### What needs to be done
A single stretch of the material below is to be transcribed exactly, starting at the line with "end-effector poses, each" and ending after the line with "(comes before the".

### Stored data
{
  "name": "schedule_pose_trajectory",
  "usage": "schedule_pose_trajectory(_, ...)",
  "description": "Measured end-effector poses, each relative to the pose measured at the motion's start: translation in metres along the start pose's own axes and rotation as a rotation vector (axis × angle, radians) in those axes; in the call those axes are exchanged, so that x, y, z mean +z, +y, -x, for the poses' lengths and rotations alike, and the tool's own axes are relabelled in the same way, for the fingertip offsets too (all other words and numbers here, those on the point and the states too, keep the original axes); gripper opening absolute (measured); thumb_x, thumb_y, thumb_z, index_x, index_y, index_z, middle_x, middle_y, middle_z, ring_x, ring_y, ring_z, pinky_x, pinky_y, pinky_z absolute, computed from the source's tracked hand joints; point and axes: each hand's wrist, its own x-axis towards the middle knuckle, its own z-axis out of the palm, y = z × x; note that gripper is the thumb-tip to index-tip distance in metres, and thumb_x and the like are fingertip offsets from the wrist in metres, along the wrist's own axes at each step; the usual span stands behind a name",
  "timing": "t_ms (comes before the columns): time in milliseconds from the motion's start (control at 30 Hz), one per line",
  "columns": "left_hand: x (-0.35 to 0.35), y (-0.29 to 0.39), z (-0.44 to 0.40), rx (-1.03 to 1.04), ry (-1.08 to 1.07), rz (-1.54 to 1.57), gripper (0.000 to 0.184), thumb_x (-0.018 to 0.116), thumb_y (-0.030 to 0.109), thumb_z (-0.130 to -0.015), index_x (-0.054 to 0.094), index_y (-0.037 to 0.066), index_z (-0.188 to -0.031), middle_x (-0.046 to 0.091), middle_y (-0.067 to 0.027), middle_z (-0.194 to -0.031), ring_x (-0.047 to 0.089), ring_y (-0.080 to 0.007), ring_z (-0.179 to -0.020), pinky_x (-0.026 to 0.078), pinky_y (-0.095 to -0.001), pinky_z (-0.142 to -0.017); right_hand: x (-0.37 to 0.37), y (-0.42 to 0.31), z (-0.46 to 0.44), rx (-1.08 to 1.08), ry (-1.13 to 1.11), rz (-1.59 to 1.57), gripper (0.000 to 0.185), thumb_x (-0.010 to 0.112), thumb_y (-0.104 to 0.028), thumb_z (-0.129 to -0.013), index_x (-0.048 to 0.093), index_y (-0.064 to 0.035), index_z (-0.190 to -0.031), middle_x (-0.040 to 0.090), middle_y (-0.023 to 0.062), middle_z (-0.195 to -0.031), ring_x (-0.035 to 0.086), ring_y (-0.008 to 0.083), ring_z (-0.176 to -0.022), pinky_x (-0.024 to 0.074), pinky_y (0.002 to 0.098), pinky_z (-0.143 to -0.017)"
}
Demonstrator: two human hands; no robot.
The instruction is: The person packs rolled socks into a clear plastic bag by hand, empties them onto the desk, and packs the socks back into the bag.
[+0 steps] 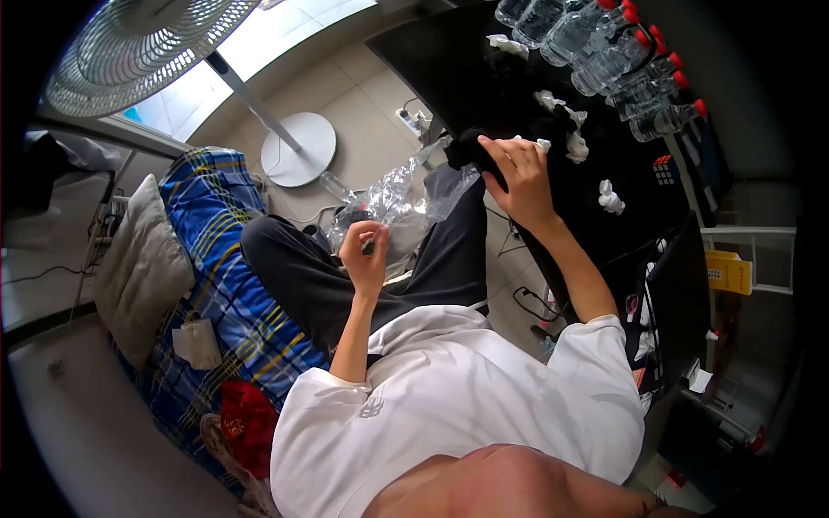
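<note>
A clear plastic bag hangs over my lap, between my knees. My left hand is at the bag's near left side, its fingers curled and pinched on the plastic. At the edge of the black table, my right hand rests with thumb and fingers round the near side of a black, soft-looking item. Crumpled white pieces lie on the table beyond that hand, and one touches its fingertips or lies just behind them.
Several red-capped bottles line the table's far side, near a small cube. A standing fan is at the upper left. A pillow and a tissue pack lie on the blue plaid bed.
</note>
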Motion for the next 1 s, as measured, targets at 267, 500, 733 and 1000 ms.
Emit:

### Response to this exercise
  "description": "Measured end-effector poses, each relative to the pose measured at the motion's start: translation in metres along the start pose's own axes and rotation as a rotation vector (axis × angle, radians) in those axes; in the call those axes are exchanged, so that x, y, z mean +z, +y, -x, for the poses' lengths and rotations alike, and the tool's own axes are relabelled in the same way, for the fingertip offsets too (all other words and numbers here, those on the point and the states too, keep the original axes); gripper opening absolute (measured); thumb_x, thumb_y, thumb_z, index_x, index_y, index_z, middle_x, middle_y, middle_z, ring_x, ring_y, ring_z, pinky_x, pinky_y, pinky_z absolute, computed from the source's tracked hand joints; point and axes: each hand's wrist, its own x-axis towards the middle knuckle, its own z-axis out of the palm, y = z × x; note that gripper is the thumb-tip to index-tip distance in metres, and thumb_x and the like are fingertip offsets from the wrist in metres, along the wrist's own axes at each step; the usual span stands behind a name",
  "timing": "t_ms (comes before the columns): time in milliseconds from the motion's start (control at 30 Hz), one per line",

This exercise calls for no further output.